当科は複雑心奇形などの特殊な症例を除くすべての心臓大血管手術を行っています。すなわち、当科で研修を受ければ、基本的な心臓大血管手術のすべてが経験できるということです。 具体的には冠動脈バイパス術(CABG)などの虚血性心疾患、大動脈弁置換術などの弁膜症、大動脈瘤に対する人工血管置換術などの大動脈疾患、そして心房中隔欠損症などの先天性心疾患です。 特に当科は人工心肺を使用しないオフポンプ冠動脈バイパス術(OPCAB)に優れており、症例経験の機会が多いことでしょう。また、最近では小切開心臓手術(僧帽弁形成術、冠動脈バイパス術)にも積極的に取り組んでおり、 患者さんのライフスタイルに合わせた手術が可能です。さらに本年、経カテーテル的大動脈弁置換術(TAVI)の施設認定を取得したので、今後さらに最新の心臓手術を目にすることができるでしょう。 また興味があれば循環器内科との連携で心エコーの技術取得や、血管外科との連携でステントグラフトやカテーテル治療の技術・資格の取得も可能です。さらに、興味があれば国内外の施設見学、海外への留学にも積極的に取り組んでもらいます。 心臓外科は一般的に機能回復外科といわれており、病気の患者さんが手術を受けることにより、狭心症の痛みや心不全の苦しさから解放される素晴らしさがあります。 手術は長時間に及ぶこともありますが、元気になって退院していく患者さんを見ると疲れが吹き飛ぶことでしょう。全身管理ができることや急変時に対応できることなど、心臓外科を経験することは今後心臓外科として生きる上で役立つだけでなく、 たとえ他領域の専門を志すことになっても無駄になるものは一つもありません。興味本位でのぞいてもらうだけでも大丈夫です!皆さんを心からお待ちしています!

具体的な研修内容

◎ 初期研修
初期研修で,心臓手術において欠かせない操作である胸骨正中切開ができるようになってもらいます。また並行して冠動脈バイパス手術に必要な静脈グラフトの採取ができるようになってもらいます。 やる気があれば、指導医の指導のもと、閉胸操作や人工心肺の確立(カニュレーション操作)、動脈グラフトの採取の実践も可能です。
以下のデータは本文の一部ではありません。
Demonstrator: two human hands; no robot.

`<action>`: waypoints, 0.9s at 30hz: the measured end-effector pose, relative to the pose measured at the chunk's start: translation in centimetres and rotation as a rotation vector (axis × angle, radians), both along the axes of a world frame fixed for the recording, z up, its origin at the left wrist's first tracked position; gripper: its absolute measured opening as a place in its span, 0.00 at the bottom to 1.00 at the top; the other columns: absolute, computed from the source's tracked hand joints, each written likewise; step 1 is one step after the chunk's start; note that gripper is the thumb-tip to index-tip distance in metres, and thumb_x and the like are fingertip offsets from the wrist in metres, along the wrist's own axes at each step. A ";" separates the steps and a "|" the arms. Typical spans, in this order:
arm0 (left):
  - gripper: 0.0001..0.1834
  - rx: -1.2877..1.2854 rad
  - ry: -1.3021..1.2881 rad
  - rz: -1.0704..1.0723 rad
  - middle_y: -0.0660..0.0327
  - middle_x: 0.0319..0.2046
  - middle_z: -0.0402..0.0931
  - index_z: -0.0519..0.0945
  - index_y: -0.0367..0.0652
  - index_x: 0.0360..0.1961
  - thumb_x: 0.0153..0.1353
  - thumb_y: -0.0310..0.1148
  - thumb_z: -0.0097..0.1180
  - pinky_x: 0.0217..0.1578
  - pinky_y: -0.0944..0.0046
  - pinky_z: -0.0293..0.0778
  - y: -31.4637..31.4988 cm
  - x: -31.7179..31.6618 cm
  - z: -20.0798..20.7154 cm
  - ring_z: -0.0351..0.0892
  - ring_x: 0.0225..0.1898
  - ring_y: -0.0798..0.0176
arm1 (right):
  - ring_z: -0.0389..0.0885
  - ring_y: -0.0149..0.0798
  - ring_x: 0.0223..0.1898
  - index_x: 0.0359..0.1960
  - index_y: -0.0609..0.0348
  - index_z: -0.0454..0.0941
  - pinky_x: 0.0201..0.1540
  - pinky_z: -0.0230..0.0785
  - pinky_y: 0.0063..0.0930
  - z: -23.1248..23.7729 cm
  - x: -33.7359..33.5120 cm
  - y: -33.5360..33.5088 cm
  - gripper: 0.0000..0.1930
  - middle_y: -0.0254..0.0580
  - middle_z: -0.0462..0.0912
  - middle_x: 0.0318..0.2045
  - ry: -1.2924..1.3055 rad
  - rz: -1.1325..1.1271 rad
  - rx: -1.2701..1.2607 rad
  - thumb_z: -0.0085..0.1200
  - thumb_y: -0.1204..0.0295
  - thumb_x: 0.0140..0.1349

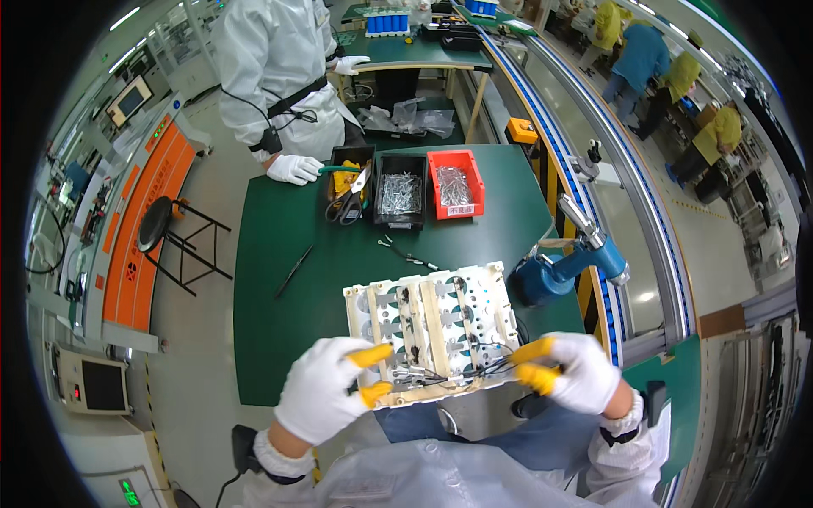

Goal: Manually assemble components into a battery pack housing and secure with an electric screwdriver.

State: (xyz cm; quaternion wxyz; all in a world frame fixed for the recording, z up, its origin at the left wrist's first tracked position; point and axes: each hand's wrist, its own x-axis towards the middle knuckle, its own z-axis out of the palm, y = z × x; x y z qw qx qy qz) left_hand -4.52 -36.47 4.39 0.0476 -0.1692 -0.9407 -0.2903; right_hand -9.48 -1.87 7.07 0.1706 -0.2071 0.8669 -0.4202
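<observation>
A white plastic frame (434, 315) with metal tabs, round openings and black wires (484, 366) lies at the table's near edge, its near side overhanging. My left hand (326, 388), in a white glove with yellow fingertips, is at the frame's near left corner. Its thumb and forefinger are spread, with nothing seen between them. My right hand (577, 372), gloved alike, is at the near right corner. Its yellow fingertips close on the black wires where these reach the frame's right edge; the exact grip is partly hidden.
Behind the frame stand a black bin of screws (400, 193), a red bin of screws (456, 184) and a black box with scissors (349, 199). A pen (294, 271) lies left. A blue tool (559, 271) stands right, beside the conveyor (593, 152). A co-worker's gloved hand (295, 169) rests at the far left.
</observation>
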 end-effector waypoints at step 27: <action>0.11 0.134 -0.169 -0.022 0.55 0.33 0.81 0.86 0.43 0.42 0.58 0.31 0.66 0.34 0.58 0.75 2.6 1.7 -3.7 0.78 0.30 0.53 | 0.85 0.50 0.42 0.48 0.51 0.82 0.45 0.77 0.41 -6.4 -3.4 -7.7 0.15 0.43 0.85 0.41 0.035 0.536 0.088 0.58 0.60 0.63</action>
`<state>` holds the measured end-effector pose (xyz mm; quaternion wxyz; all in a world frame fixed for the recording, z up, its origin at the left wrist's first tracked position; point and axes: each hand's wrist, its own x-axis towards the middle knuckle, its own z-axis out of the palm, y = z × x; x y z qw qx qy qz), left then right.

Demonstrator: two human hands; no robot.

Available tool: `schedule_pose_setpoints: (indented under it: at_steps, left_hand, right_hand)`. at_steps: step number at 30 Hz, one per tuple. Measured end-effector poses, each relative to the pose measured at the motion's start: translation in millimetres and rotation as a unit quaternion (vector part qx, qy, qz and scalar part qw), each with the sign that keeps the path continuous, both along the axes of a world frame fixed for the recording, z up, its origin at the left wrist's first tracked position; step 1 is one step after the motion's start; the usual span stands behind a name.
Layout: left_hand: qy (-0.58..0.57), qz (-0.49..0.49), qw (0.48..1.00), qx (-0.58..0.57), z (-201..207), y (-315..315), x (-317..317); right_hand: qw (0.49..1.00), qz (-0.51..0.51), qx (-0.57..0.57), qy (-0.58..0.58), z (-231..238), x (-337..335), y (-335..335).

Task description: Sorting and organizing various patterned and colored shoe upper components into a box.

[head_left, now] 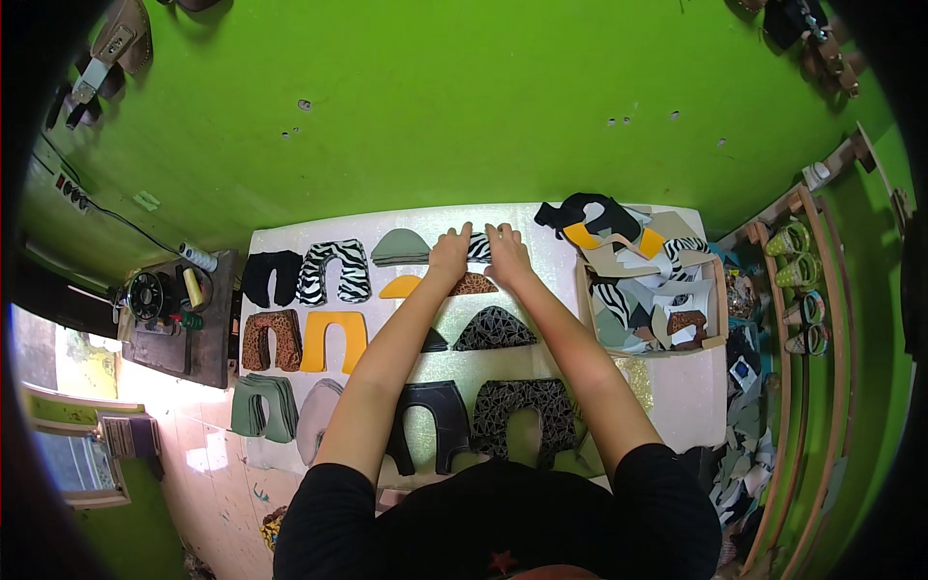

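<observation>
At the far side of the white table, my left hand [451, 253] and my right hand [507, 251] close on the two ends of a zebra-striped cut piece [479, 248]. Much of that piece is hidden under my fingers. Left of it lies a stack of grey-green half-moon pieces [400, 248]. Nearer to me, beneath my forearms, are a leopard-print half-moon piece [474, 284], a yellow one [399, 286] and a black patterned one [494, 330]. U-shaped pieces stand in rows at left: black [272, 278], zebra [333, 272], leopard [273, 340] and yellow [334, 341].
A cardboard box [718, 302] heaped with scraps sits at the table's right. More U-shaped stacks, grey-green [263, 408], black [431, 425] and patterned [525, 420], line the near edge. Left is a dark sewing-machine table [174, 348]; right, a wooden rack [785, 387] with sandals.
</observation>
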<state>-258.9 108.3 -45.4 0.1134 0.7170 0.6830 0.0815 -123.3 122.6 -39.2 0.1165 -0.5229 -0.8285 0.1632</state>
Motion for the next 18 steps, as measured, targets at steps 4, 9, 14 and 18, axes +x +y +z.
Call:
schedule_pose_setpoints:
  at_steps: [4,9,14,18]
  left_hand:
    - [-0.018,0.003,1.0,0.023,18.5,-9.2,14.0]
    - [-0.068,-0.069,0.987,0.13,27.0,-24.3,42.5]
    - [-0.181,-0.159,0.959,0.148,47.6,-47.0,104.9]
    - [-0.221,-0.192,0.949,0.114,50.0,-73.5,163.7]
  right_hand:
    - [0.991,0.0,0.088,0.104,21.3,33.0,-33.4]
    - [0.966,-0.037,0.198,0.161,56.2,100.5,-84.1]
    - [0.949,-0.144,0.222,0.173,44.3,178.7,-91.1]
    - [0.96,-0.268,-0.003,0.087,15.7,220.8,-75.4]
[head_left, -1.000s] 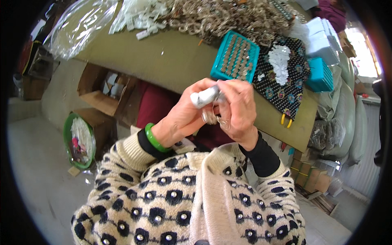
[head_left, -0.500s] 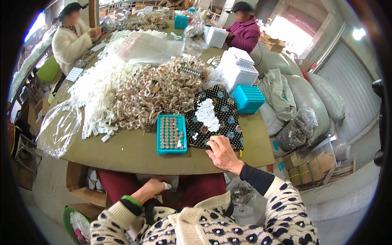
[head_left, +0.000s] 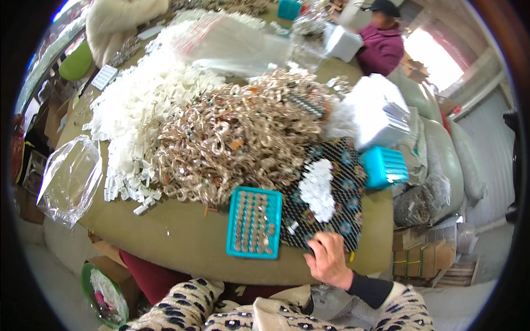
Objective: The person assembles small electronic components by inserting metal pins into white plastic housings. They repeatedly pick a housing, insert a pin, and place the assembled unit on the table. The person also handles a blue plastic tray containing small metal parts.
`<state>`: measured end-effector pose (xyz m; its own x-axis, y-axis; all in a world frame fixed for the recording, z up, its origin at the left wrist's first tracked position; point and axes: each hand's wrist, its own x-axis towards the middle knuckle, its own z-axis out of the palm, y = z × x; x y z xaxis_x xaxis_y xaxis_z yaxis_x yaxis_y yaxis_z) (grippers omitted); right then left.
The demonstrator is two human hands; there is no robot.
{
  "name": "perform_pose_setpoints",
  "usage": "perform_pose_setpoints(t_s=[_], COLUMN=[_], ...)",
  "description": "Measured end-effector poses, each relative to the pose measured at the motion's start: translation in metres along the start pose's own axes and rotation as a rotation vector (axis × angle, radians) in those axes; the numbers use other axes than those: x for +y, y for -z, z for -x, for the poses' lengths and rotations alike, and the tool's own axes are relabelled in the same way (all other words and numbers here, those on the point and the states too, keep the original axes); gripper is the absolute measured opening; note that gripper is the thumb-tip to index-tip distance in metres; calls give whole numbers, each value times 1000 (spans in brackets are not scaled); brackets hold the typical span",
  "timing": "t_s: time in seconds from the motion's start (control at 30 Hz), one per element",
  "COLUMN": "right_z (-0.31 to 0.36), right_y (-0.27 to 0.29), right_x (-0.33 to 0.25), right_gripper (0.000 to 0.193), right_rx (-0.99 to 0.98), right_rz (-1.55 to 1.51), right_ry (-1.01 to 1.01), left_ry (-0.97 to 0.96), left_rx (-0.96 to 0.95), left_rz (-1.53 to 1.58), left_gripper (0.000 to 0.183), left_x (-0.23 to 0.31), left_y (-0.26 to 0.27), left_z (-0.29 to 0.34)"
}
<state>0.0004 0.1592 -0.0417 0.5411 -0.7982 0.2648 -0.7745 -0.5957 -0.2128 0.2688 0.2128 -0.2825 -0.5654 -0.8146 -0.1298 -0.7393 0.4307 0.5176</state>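
Observation:
My right hand [head_left: 328, 259] rests knuckles up on the near edge of a dark patterned cloth [head_left: 339, 218], fingers curled down; whether it holds anything is hidden. A heap of small white pieces [head_left: 317, 187] lies on that cloth. Just left of the hand sits a teal tray [head_left: 254, 222] filled with rows of small metal pieces. My left hand is out of sight; only its spotted sleeve [head_left: 182, 306] shows at the bottom edge. Beyond the tray spreads a big pile of gold-coloured metal loops [head_left: 237, 132], with a pile of white plastic pieces [head_left: 138, 110] to its left.
Teal trays [head_left: 383, 167] and stacked white trays [head_left: 381, 113] stand at the right. Clear plastic bags [head_left: 69, 176] hang off the table's left edge. Two other people [head_left: 381, 47] sit at the far end. A green basket [head_left: 102, 292], boxes [head_left: 422, 256] and sacks [head_left: 441, 160] surround the table.
My hands were together in front of my chest a second ago. The right hand went to the cloth's near edge and stays there; the left hand dropped out of view. The view came closer to the table.

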Motion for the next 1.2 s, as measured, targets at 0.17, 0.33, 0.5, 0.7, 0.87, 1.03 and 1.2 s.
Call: perform_pose_setpoints(t_s=[0.17,0.33,0.5,0.7,0.87,1.03,1.2], right_z=[4,1,-1,3,5,4,4], right_y=[-4,-2,1,-6,-11,-14,-15], right_x=[6,9,5,9,6,1,2], right_gripper=[45,40,39,48,42,37,36], right_rx=[-105,-171,-162,-55,50,135,167], right_rz=[-19,-37,-27,-34,30,74,80], right_ry=[-79,-108,-126,-11,40,60,77], left_ry=[4,8,-7,-68,-105,-117,-125], left_rx=[-41,-83,-81,-40,-46,-112,-193], left_rz=[74,122,116,77,67,74,93], left_gripper=[21,22,23,24,24,25,27], left_x=[-7,-12,-14,0,8,18,31], left_y=[32,60,72,70,75,89,101], left_z=[-22,-35,-40,-16,-4,0,0])
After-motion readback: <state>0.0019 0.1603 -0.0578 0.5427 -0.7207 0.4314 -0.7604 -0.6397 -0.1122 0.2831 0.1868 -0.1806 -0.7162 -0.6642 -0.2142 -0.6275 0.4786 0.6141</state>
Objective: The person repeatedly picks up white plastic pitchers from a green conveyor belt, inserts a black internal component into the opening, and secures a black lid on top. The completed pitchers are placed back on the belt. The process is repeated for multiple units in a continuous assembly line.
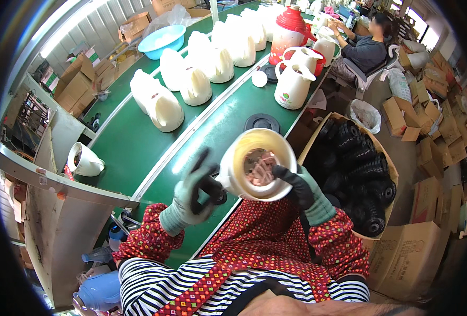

あわせて全身状態をくまなく見られるようになる集中治療室での術後管理の体得や、 循環器疾患における診断学・治療方法などの総合的学習も可能です。学術集会での学会発表や論文作成にも積極的に取り組んでもらいます。 また、将来必要となる外科専門医取得に必要な経験症例について考慮し、実習計画を作成しています。
◎ 後期研修
外科専門医を取得できるよう、各外科領域(血管外科、消化器外科、呼吸器外科、乳腺外科など)の症例が経験できるような実習計画を考慮します。 これらは、将来心臓外科医として働くとしても、欠かすことのできない知識と経験です。また、外科専門医を取得しなければ心臓血管外科専門医の申請を行うことはできません。 ですので、外科症例の経験を積みつつ、心臓血管外科専門医取得に必要な開心術症例の経験も並行して積んでいくこととなります。 さらに、心臓外科において、興味深いと感じた研究テーマを決めてもらい、海外での学会発表、また英文での論文作成を行い、学位取得ができるようサポートしていきます。 こうした中で、自分で人工心肺を確立し、初歩的な開心術の執刀医ができるようになります。また、研修を終える頃には、患者さんの急変時にも落ち着いて対応できるような臨床の知識や経験が身についているはずです。 入院から手術、術後管理、検査など幅広く研修できます。手術手技から全身管理まで優しい先輩達がしっかりと指導してくれます。
一般的に研修が厳しいと思われている科ですが、手術をした患者さんが見違えるように元気になって退院していく姿をみると心臓外科を選んで良かった!!と思うはずです。